## EXERCISE PROMPT
In the copy of the lines below, leave out pictures and print everything else exactly.

*** Opening of DATA BELOW ***

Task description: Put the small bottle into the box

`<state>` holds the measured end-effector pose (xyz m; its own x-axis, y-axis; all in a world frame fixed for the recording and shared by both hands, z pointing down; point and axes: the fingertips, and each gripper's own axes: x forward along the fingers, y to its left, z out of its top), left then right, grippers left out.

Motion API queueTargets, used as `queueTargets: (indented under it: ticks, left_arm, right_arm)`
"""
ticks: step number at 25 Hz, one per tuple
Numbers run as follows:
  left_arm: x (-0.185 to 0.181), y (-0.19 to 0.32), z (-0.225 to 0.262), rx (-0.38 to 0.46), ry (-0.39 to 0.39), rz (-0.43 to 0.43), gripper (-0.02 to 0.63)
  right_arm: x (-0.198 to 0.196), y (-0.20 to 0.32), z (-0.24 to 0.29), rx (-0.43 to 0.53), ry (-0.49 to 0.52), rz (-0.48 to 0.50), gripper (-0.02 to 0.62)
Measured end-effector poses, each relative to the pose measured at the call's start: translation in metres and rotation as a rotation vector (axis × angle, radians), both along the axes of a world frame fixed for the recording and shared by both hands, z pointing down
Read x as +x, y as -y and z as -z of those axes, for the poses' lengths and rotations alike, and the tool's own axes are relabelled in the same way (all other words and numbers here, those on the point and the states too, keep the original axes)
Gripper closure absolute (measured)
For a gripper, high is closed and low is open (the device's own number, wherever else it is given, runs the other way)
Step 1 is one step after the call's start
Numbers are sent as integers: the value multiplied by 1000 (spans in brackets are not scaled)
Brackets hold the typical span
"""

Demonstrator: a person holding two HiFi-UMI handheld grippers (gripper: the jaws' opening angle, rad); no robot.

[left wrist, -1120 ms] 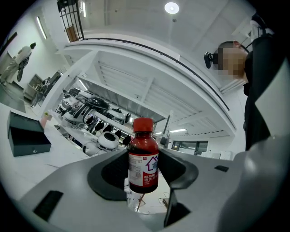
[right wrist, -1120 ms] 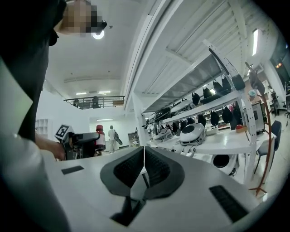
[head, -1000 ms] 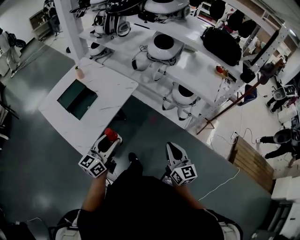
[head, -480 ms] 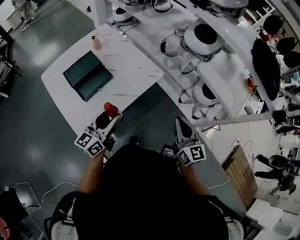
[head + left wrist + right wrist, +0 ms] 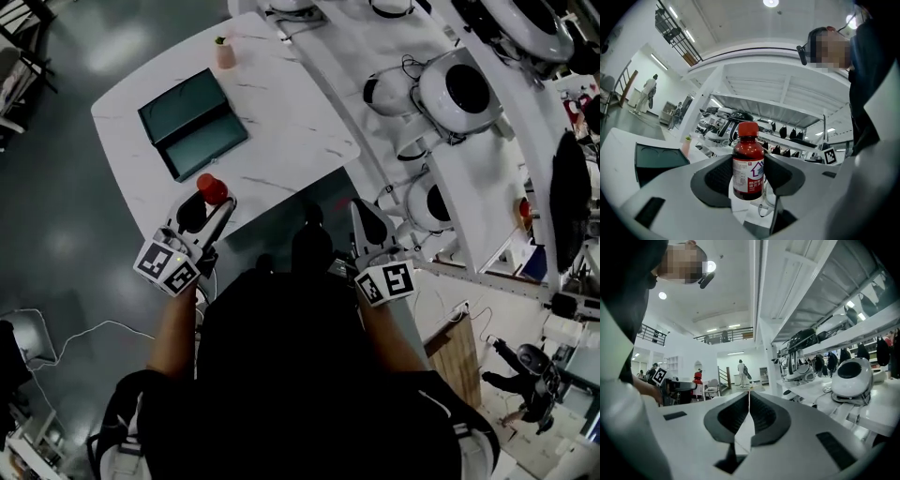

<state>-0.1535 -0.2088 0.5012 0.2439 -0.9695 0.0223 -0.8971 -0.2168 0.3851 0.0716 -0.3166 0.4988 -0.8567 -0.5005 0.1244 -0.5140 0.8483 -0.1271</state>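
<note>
My left gripper point(image 5: 208, 199) is shut on a small dark-red bottle point(image 5: 748, 165) with a red cap point(image 5: 211, 187) and a white label; it stands upright between the jaws point(image 5: 748, 173). In the head view it hangs over the near edge of the white table point(image 5: 281, 131). The dark green box point(image 5: 192, 123) lies open on that table, just beyond the bottle; in the left gripper view the box point(image 5: 658, 157) shows at left. My right gripper point(image 5: 367, 223) is shut with nothing in it, its jaws point(image 5: 749, 414) touching, off the table's right side.
A small pink cup with a plant point(image 5: 225, 53) stands at the table's far corner. White shelving point(image 5: 469, 141) carrying round white robot heads point(image 5: 457, 89) runs along the right. A cable point(image 5: 84, 333) lies on the grey floor at left.
The view has moved closer to the table; the box now lies nearer to my left gripper. Both grippers keep the same hold and spacing.
</note>
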Motion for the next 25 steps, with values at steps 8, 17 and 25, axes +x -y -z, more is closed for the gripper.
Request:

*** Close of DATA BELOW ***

## SOLVED PROBLEM
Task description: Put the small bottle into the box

`<state>` holds the measured end-effector pose (xyz m; its own x-axis, y-axis; all in a world frame fixed for the recording and shared by both hands, z pointing down; point and axes: the fingertips, and each gripper's own axes: x forward along the fingers, y to its left, z out of its top), left then right, grippers left out.

Motion API queueTargets, used as `queueTargets: (indented under it: ticks, left_arm, right_arm)`
"""
ticks: step number at 25 Hz, one per tuple
Numbers run as follows:
  left_arm: x (-0.185 to 0.181), y (-0.19 to 0.32), z (-0.225 to 0.262), rx (-0.38 to 0.46), ry (-0.39 to 0.39), rz (-0.43 to 0.43), gripper (-0.02 to 0.63)
  right_arm: x (-0.198 to 0.196), y (-0.20 to 0.32), z (-0.24 to 0.29), rx (-0.43 to 0.53), ry (-0.49 to 0.52), rz (-0.48 to 0.50), gripper (-0.02 to 0.62)
Measured end-effector poses, each relative to the pose measured at the call's start: translation in metres and rotation as a rotation vector (axis × angle, radians), both along the axes of a world frame fixed for the recording and shared by both hands, z pointing down
Read x as +x, y as -y and z as -z of those axes, for the poses' lengths and rotations alike, and the tool's own axes are relabelled in the same way (all other words and numbers here, those on the point and the states too, keep the original axes)
Gripper closure absolute (measured)
For a gripper, high is closed and low is open (the device's own number, wherever else it is given, runs the other way)
Step 1 is one step after the call's start
Numbers are sent as integers: the value multiplied by 1000 (spans in brackets are not scaled)
Brackets hold the typical span
"""

Demonstrator: a person holding two HiFi-UMI handheld grippers (gripper: the jaws' opening angle, rad); no robot.

[left wrist, -1120 ms] 
[right wrist, -1120 ms] 
[head, -1000 ms] 
[head, -480 ms] 
[head + left wrist + right wrist, +0 ms] 

<state>-0.1535 -0.2088 0.5012 0.2439 -0.9695 0.0223 -0.8971 -0.2168 0.3851 0.0716 -0.3166 0.4988 -0.8567 -0.5005 0.1244 -0.5140 0.8483 -0.1271</state>
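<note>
My left gripper point(image 5: 208, 199) is shut on a small dark-red bottle point(image 5: 748, 165) with a red cap point(image 5: 211, 187) and a white label; it stands upright between the jaws point(image 5: 748, 173). In the head view it hangs over the near edge of the white table point(image 5: 281, 131). The dark green box point(image 5: 192, 123) lies open on that table, just beyond the bottle; in the left gripper view the box point(image 5: 658, 157) shows at left. My right gripper point(image 5: 367, 223) is shut with nothing in it, its jaws point(image 5: 749, 414) touching, off the table's right side.
A small pink cup with a plant point(image 5: 225, 53) stands at the table's far corner. White shelving point(image 5: 469, 141) carrying round white robot heads point(image 5: 457, 89) runs along the right. A cable point(image 5: 84, 333) lies on the grey floor at left.
The view has moved closer to the table; the box now lies nearer to my left gripper. Both grippers keep the same hold and spacing.
</note>
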Motion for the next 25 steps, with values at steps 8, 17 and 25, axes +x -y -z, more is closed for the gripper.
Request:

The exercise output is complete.